Он задал мне еще семь вопросов, на которые сам точно знал ответы, затем еще десять, на которые велел мне отвечать «да».

— Калибровка завершена, — сказал Собеский и уселся на свой стул. — Начинаем процедуру допроса. Итак, сержант Ковач, я прибыл по приказанию министра обороны с целью расследовать обстоятельства вашего предполагаемого похищения либо дезертирства. Что вы можете сообщить в связи с этим?

— Я, сержант бронеходных войск Содружества Кирин Ковач, нахожусь здесь с целью свержения диктаторского режима Гектора Саламанки и участвую в боевых действиях в составе Народной Освободительной Армии, в которую вступил без принуждения. Что касается так называемого дезертирства, то это совершенно идиотское обвинение. Я в отпуске и подписку о невыезде не давал. Надеюсь, это заявление снимает большую часть вопросов, господин полковник.

— Появляется больше вопросов, чем снимается. Нам удалось установить, что вы прибыли на борт корабля, доставившего вас сюда, в бессознательном состоянии. Это действительно так?

Вопрос, на самом деле, плевый.

— Да, все верно, именно так я сюда и прибыл, в медицинском контейнере аппарата искусственного поддержания жизни. И предвидя ваш следующий вопрос — а как еще я мог бы попасть на планету, если единственный космопорт контролируется врагом?
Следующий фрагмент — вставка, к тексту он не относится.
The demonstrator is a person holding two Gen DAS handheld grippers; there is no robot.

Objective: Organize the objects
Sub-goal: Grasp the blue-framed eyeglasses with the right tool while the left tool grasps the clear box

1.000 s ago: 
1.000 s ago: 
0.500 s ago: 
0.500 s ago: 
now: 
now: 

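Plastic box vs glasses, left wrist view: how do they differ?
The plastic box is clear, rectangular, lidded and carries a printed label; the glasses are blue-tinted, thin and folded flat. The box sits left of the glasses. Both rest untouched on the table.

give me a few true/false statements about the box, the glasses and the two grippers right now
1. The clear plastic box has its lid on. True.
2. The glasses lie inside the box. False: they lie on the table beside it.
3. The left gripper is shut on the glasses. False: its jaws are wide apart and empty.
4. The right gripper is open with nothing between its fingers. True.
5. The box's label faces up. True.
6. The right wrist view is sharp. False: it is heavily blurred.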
Если бы я въехал как обычный турист — Саламанка вполне сложил бы дважды два и завернул меня обратно. Благодаря капсуле меня провезли по документам Рамона Меркадо, а таможенникам не пришло в голову открыть капсулу и снять с меня дыхательную маску. Кстати, как там у самого Меркадо дела? Он арестован?

— Он скончался еще до того, как мы его арестовали, — сухо ответил Собеский.

— Предсказуемо… Да там невооруженным взглядом было видно, что он на ладан дышит… Следующий вопрос, господин полковник?